If Israel’s pictures are seductive, they should be. Femmes wouldn’t be fatales if they weren’t. Their rich, pulpy candy colors and nostalgic lure, their slick, sensual surfaces that say come hither . . . these are not the girls next door. Something of this duplicity, the uncanny appeal of each building’s facade, is, as I had discovered, conscientiously layered into Israel’s process. The photographs and references of Israel’s blueprints are not retouched but redrawn, and in this redrawing they are heightened by local myth and redescribed through the lens of Israel’s memory in dramatic, theatrical lighting and exaggerated perspective. These places only seem natural. They are to be loved, but not trusted.
Alex Israel, Hollywood Liquor, 2024, acrylic on canvas, 54 × 96 inches (137.2 × 243.8 cm)
And I remember: Israel has written to me about the “post-truth, augmented, AI-enhanced, blockchain-coded reality we now call home.”
Even before blockchain, this is, of course, how much of the world sees us in Los Angeles. Stepping into Israel’s un/real places, I thought immediately of him as a production designer charged with building “Los Angeles Street” on a studio backlot. Of course, no studio ever needed to build a Los Angeles Street, but they did build their “Main Street” and their “New York Street,” which were—as Israel’s places are—often more perfect than their originals. As Ernst Lubitsch famously put it, “I’ve been to Paris France and I’ve been to Paris Paramount. Paris Paramount is better.”
Is it any wonder (I wondered, looking at this work for the first time) that Israel was working where I was standing, at Warner Bros., a noir locale now that the studio of Huston and Bogart has, save for David Zaslav and a few TV shows, all but emptied? I know Israel wants to evoke the Hollywood past; he told me so and I felt it in the work. That’s partly why I am so comfortable here inside these paintings. He and I agree: we know—as the World War II noir filmmakers did—that the better world is gone. And there are those of us who remember, who keep flashing back, keep finding ourselves seduced, disoriented, lost, caught, trapped out of the past. But what a past. “How could I have known,” asks Walter Neff, flashing back, in Double Indemnity (1944), “that murder could sometimes smell like honeysuckle?”
Being with Israel’s work, I am reminded that too often in our contemporary reckonings of noir, we lose that smell of honeysuckle. But we shouldn’t.
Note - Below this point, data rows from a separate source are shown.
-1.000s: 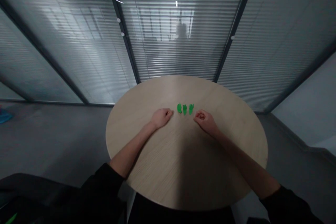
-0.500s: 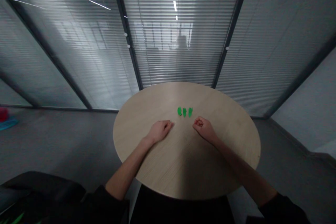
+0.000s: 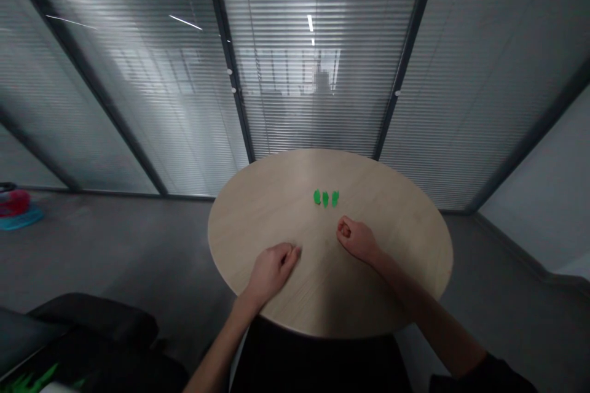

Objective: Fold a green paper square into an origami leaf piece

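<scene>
Right hand (image 3: 357,238) curled into a fist, left hand (image 3: 271,270) folded shut nearer the edge; nothing visible in either grip. Beyond both, three small green pieces (image 3: 325,198) lie in a row, spaced apart, on the round wood-grain surface (image 3: 391,199).

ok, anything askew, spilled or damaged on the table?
Nothing stands out. Three green pieces sit side by side in a fairly even row on the round table, apart from the left hand and right hand. No spill visible; pieces too small to check for fine damage.
</scene>
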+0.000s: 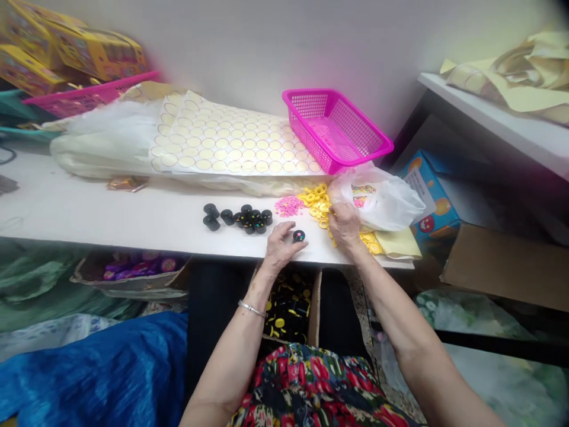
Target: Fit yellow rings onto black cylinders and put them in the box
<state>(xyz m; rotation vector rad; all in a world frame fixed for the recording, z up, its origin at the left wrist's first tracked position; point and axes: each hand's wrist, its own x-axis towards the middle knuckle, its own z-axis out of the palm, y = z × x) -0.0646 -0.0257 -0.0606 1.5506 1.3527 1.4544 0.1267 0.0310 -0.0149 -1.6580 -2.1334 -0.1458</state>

If the breakdowns of the noir tradition still devastate, still force us to ask ourselves if we are still sane, it’s because, burnished by the most romantic years of the twentieth century, when lovers were torn apart by a war worth fighting (or was it?), they began with the romance, with the beauty and the yearning, of the dream come true.
By definition, those of us who love Los Angeles share Israel’s and my view that our city can be beautified by illusions and dying dreams. We know that “Hollywood Liquor”—to borrow from a cheery, brightly lit sign on Israel’s Hollywood Boulevard—is better than no liquor at all, and that those who don’t dream don’t know they’re already dead. Look at Israel’s skies: it’s night, yes, but what a night.